Mais Camille n’arrivait pas à partir comme ça. Elle aussi se débattait dans cette mer de devoirs, de pitié et de douleur.
Un soir, alors qu’elle rangeait ses affaires avec Anne-Marie Moreau, Camille dit qu’elle rentrerait bientôt chez elle, qu’elle reprendrait les cours et commencerait une nouvelle vie.

— Une nouvelle vie, donc, murmura Anne-Marie. Moi, je pensais que tu porterais un enfant… Après tout, tu étais si souvent avec Julien.
Camille répondit brusquement qu’elle n’avait besoin de personne, pas même du frère de Julien, puis, pour la première fois depuis l’enterrement, elle éclata en sanglots.

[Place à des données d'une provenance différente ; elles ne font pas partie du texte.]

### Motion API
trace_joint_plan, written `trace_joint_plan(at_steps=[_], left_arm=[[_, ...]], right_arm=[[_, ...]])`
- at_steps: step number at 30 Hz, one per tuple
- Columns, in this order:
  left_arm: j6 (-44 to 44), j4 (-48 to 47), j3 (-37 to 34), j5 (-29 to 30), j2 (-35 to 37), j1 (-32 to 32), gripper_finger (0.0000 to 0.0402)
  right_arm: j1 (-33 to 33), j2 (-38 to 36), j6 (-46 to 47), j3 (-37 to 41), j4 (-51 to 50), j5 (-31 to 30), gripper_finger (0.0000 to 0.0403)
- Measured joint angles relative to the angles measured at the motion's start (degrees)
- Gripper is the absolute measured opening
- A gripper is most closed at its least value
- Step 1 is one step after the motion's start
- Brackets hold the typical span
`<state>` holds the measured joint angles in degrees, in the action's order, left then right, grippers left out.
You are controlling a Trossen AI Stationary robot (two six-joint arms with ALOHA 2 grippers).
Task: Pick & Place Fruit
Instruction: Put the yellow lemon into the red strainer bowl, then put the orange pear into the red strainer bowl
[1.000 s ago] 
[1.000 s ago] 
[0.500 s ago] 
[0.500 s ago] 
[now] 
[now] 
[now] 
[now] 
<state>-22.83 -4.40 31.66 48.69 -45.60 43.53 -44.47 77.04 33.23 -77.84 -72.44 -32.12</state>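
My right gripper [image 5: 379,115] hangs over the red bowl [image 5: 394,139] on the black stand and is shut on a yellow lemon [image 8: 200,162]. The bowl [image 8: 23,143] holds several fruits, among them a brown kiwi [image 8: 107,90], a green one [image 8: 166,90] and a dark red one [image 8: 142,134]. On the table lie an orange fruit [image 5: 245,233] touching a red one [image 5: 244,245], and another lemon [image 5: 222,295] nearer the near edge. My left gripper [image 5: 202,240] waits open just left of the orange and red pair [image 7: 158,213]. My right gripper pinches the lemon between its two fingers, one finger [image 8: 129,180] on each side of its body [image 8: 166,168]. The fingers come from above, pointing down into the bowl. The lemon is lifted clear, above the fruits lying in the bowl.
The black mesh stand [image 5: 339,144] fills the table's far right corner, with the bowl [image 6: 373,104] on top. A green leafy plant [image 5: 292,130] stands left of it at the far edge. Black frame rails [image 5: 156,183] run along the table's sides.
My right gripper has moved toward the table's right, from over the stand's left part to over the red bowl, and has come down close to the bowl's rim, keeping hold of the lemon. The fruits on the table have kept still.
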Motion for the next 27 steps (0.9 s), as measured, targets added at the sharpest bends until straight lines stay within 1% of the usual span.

Après cela, sa décision fut définitive : il y aurait une autre vie, et cette vie ne se ferait pas sous le regard d’Anne-Marie Moreau.
L’année universitaire recommença. Camille voyait Antoine, et un jour, elle alla seule sur la tombe de Julien.
— Adieu, Julien, murmura-t-elle. J’ai été heureuse avec toi. Merci pour tout. Tu es parti trop tôt, mais moi, je dois continuer à vivre. Je ne suis plus la même. J’aurai une autre vie, sans toi.
Elle quitta le cimetière et se dirigea vers la voiture où Antoine l’attendait. À ses côtés, elle sentit revenir un souffle d’élan, comme si cette nouvelle vie avait déjà commencé à fleurir. Elle ne croisait presque plus Anne-Marie Moreau, et quelque temps plus tard, Antoine et elle se marièrent. Ils attendaient déjà un enfant.
Voilà, mon ami, c’est ainsi que tout s’est terminé. La vie continue, et parfois, une rencontre inattendue aide à traverser même la perte la plus profonde.